The entries that follow contain images, which should be left out; output everything else exactly.

--------------------------------------------------

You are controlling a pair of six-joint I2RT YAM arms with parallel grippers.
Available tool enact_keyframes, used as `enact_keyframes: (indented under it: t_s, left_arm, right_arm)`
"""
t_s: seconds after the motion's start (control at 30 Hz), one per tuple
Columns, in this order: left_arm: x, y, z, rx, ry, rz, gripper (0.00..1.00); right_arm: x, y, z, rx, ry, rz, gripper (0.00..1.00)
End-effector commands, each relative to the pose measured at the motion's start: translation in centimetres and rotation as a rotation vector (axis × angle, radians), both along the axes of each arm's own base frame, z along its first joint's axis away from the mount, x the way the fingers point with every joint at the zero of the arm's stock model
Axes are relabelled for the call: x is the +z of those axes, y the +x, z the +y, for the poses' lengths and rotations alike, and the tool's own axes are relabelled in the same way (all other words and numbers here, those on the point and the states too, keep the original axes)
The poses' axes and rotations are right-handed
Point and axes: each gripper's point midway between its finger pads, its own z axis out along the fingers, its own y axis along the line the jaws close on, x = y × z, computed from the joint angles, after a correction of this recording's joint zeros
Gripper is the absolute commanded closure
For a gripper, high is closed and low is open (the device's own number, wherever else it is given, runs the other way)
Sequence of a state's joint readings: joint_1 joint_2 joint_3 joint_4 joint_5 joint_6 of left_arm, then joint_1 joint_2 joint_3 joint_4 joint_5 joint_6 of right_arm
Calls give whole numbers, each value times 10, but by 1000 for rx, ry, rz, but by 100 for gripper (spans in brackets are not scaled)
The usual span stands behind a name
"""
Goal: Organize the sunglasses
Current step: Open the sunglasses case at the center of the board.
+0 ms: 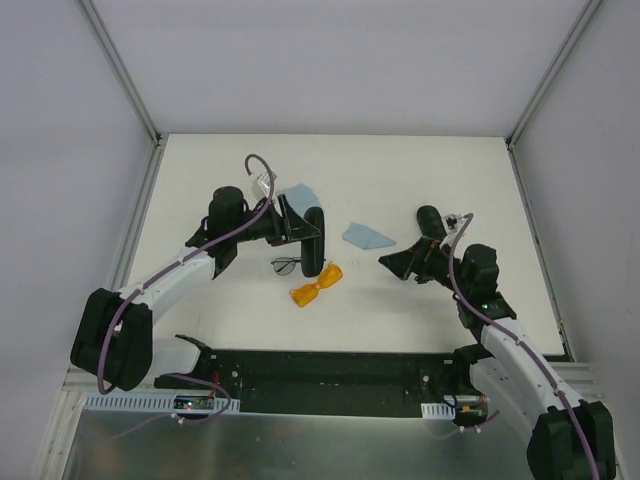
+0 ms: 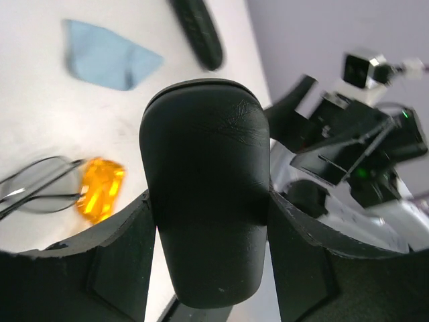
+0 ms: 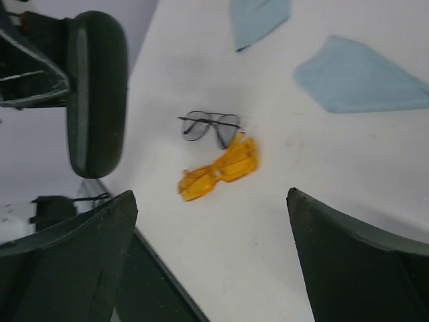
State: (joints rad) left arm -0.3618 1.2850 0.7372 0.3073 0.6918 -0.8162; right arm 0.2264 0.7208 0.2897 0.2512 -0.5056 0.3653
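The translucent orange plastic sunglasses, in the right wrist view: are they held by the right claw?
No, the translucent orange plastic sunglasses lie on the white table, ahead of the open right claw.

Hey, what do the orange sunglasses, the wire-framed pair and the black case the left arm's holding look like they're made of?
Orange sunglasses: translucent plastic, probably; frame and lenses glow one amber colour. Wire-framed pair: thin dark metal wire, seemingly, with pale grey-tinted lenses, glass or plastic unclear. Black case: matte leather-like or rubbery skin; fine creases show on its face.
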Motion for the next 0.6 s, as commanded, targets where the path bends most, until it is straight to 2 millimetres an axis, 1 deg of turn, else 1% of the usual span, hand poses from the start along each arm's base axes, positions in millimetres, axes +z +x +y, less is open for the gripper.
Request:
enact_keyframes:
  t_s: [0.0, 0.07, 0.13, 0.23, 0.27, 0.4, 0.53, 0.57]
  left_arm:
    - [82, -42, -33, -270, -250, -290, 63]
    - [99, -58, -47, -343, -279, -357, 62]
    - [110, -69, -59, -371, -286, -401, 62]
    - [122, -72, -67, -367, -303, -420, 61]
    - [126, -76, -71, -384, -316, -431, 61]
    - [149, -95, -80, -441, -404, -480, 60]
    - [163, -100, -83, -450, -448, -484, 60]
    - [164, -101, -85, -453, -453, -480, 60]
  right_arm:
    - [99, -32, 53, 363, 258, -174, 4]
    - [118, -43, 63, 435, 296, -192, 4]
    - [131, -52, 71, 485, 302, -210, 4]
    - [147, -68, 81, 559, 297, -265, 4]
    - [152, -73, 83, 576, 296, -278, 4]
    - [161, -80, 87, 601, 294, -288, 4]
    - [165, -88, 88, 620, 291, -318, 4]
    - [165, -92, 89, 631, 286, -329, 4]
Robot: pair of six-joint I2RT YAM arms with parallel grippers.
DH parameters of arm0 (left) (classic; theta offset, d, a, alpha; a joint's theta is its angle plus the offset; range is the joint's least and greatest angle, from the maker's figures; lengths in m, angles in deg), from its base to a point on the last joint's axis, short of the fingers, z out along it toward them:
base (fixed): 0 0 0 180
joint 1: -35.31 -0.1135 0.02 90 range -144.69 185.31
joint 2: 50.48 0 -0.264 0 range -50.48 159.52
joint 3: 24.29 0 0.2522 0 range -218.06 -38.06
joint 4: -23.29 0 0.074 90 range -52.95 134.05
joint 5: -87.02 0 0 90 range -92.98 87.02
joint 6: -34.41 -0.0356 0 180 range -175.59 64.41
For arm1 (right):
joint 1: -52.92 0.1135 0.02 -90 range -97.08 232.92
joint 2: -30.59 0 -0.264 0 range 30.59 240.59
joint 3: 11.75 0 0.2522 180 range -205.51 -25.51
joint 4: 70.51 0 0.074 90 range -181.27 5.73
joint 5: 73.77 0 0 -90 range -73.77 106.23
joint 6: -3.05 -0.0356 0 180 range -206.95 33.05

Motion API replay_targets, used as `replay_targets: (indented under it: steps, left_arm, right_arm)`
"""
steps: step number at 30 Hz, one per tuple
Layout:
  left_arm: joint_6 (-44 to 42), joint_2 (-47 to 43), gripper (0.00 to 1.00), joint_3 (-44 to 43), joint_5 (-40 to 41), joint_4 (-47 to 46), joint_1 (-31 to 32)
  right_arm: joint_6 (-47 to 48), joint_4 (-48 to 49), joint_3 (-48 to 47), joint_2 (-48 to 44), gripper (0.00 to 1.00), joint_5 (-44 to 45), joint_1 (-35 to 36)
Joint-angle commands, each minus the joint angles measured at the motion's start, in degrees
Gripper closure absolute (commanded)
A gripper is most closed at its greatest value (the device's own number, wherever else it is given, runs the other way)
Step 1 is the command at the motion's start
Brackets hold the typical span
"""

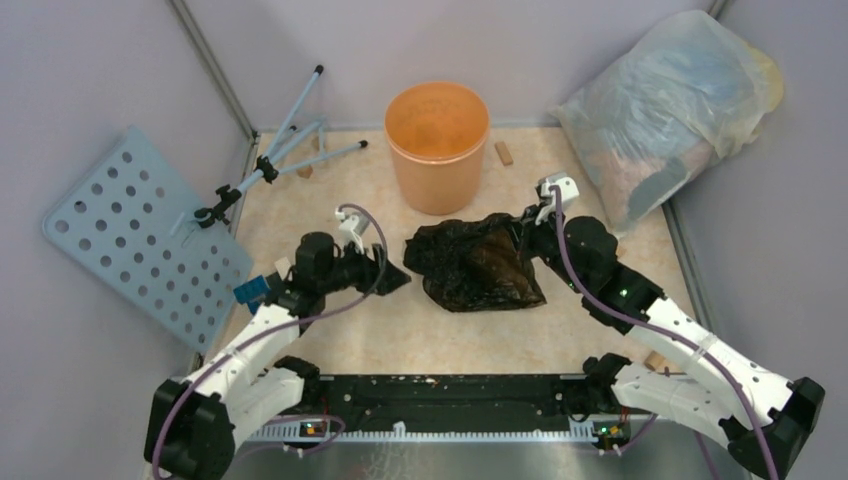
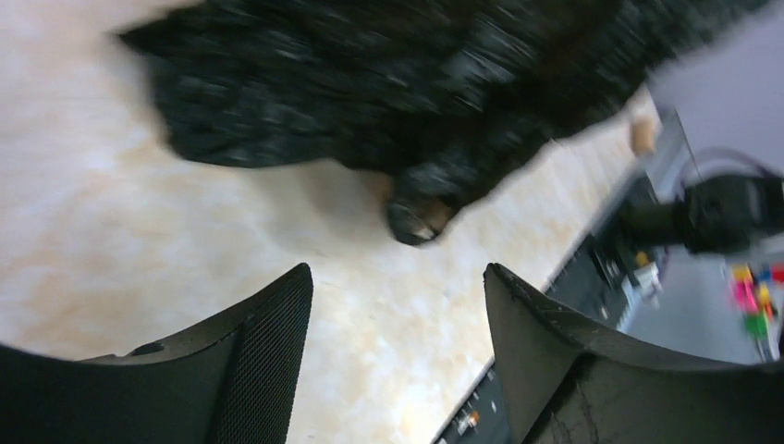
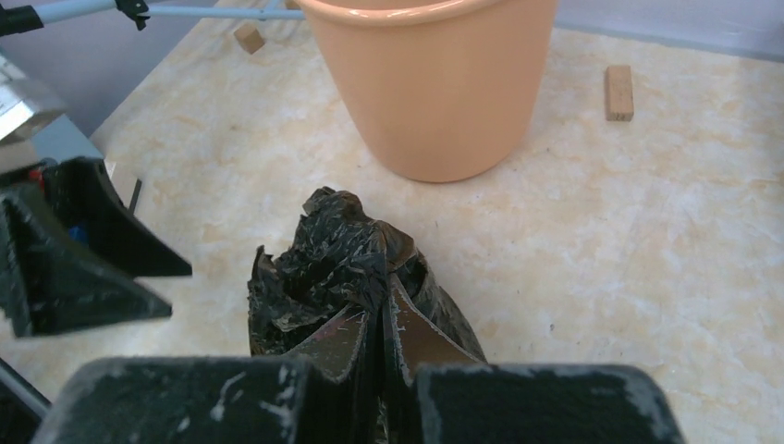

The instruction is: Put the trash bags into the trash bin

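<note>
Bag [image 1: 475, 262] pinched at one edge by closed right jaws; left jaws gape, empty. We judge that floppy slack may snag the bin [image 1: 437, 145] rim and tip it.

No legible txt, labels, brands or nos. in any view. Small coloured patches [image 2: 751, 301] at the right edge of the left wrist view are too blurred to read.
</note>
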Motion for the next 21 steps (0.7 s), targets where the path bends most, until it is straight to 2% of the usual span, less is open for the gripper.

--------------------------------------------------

**Your response**
You are controlling a pair of six-joint I2RT YAM arms with parallel grippers.
Available tool enact_keyframes, used as `enact_keyframes: (indented under it: t_s, left_arm, right_arm)`
"""
t_s: seconds after the motion's start (control at 30 Hz), one per tuple
Columns, in this order: left_arm: x, y, z, rx, ry, rz, gripper (0.00..1.00); right_arm: x, y, z, rx, ry, rz, gripper (0.00..1.00)
End-effector commands, each relative to the pose measured at the motion's start: translation in centimetres and rotation as a rotation vector (axis × angle, radians), both along the axes of each arm's own base frame, z along its first joint's axis away from the mount, x the way the fingers point with every joint at the zero of the arm's stock model
Axes are relabelled for the call: x is the +z of those axes, y the +x, z the +y, for the poses' lengths and rotations alike, and the tool's own axes are relabelled in the same way (all other words and numbers here, those on the point and the states too, keep the original axes)
The poses' axes and rotations are right-handed
Point and axes: each gripper's point midway between its finger pads, its own z axis out along the fingers, its own y axis along the line the jaws close on, x = y × z, computed from the joint angles, after a correction of this recording's joint zeros
Gripper is the absolute commanded closure
For a gripper, high is closed and low is open (the device's own number, wherever else it is given, runs the other way)
Sequence of a state's joint readings: joint_1 joint_2 joint_3 joint_4 joint_5 joint_6 of left_arm, then joint_1 joint_2 joint_3 joint_4 joint_5 joint_6 of right_arm
Calls give whole numbers, each value times 10, but by 1000 for rx, ry, rz, but by 100 for gripper (spans in brackets are not scaled)
The usual span stands behind a name
"""
Goal: Organize the sunglasses
Current step: Open the sunglasses case at the center of the board.
+0 ms: 
+0 ms: 
+0 ms: 
State: (joints rad) left arm -0.3618 1.2850 0.7372 0.3073 0.6918 -0.8162; right arm 0.2264 0.7208 0.2897 0.2512 -0.5056 0.3653
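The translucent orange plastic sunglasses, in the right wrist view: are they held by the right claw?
No, the translucent orange plastic sunglasses lie on the white table, ahead of the open right claw.

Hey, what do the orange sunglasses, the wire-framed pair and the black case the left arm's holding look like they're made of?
Orange sunglasses: translucent plastic, probably; frame and lenses glow one amber colour. Wire-framed pair: thin dark metal wire, seemingly, with pale grey-tinted lenses, glass or plastic unclear. Black case: matte leather-like or rubbery skin; fine creases show on its face.
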Motion for the next 0.6 s, as commanded, targets where the path bends most, until it is straight to 2 millimetres an axis, 1 deg of turn, else 1% of the usual span, hand poses from the start along each arm's base axes, positions in millimetres, axes +z +x +y, less is open for the gripper.
Request:
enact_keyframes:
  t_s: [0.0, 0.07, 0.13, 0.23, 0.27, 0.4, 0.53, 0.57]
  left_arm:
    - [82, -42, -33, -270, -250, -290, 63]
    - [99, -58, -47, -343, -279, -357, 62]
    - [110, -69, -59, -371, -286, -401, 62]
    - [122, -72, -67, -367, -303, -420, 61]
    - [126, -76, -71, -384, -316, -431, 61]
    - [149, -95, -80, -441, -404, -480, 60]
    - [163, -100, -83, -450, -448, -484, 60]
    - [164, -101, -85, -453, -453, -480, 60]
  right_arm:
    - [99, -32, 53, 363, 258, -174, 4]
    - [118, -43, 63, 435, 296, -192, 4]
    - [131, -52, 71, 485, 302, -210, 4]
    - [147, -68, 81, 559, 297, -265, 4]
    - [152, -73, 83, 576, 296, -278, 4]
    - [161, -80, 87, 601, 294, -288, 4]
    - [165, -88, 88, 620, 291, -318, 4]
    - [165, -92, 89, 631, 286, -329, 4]
Robot: pair of six-joint I2RT YAM arms with parallel grippers.
DH parameters of arm0 (left) (classic; theta offset, d, a, alpha; a joint's theta is its angle plus the offset; range is the joint's least and greatest angle, from the maker's figures; lengths in m, angles in deg), from its base to a point on the last joint's axis, short of the fingers, z out along it toward them:
base (fixed): 0 0 0 180
joint 1: -35.31 -0.1135 0.02 90 range -144.69 185.31
joint 2: 50.48 0 -0.264 0 range -50.48 159.52
joint 3: 24.29 0 0.2522 0 range -218.06 -38.06
joint 4: -23.29 0 0.074 90 range -52.95 134.05
joint 5: -87.02 0 0 90 range -92.98 87.02
joint 6: -34.41 -0.0356 0 180 range -175.59 64.41
For arm1 (right):
joint 1: -52.92 0.1135 0.02 -90 range -97.08 232.92
joint 2: -30.59 0 -0.264 0 range 30.59 240.59
joint 3: 11.75 0 0.2522 180 range -205.51 -25.51
joint 4: 70.51 0 0.074 90 range -181.27 5.73
joint 5: 73.77 0 0 -90 range -73.77 106.23
joint 6: -3.05 -0.0356 0 180 range -206.95 33.05

Motion API replay_targets, used as `replay_targets: (indented under it: steps, left_arm, right_arm)`
"""
steps: step number at 30 Hz, one per tuple
Layout:
  left_arm: joint_6 (-44 to 42), joint_2 (-47 to 43), gripper (0.00 to 1.00), joint_3 (-44 to 43), joint_5 (-40 to 41), joint_4 (-47 to 46), joint_1 (-31 to 32)
  right_arm: joint_6 (-47 to 48), joint_4 (-48 to 49), joint_3 (-48 to 47), joint_2 (-48 to 44), gripper (0.00 to 1.00), joint_5 (-44 to 45), joint_1 (-35 to 36)
Joint-angle commands, each minus the joint angles measured at the motion's start, in degrees
Gripper closure absolute (commanded)
A gripper is most closed at its greatest value (the device's own number, wherever else it is given, runs the other way)
Step 1 is the command at the motion's start
Brackets hold the typical span
"""


The instruction is: Put the trash bags into the trash bin

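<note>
Bag [image 1: 475, 262] pinched at one edge by closed right jaws; left jaws gape, empty. We judge that floppy slack may snag the bin [image 1: 437, 145] rim and tip it.

No legible txt, labels, brands or nos. in any view. Small coloured patches [image 2: 751, 301] at the right edge of the left wrist view are too blurred to read.
</note>
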Motion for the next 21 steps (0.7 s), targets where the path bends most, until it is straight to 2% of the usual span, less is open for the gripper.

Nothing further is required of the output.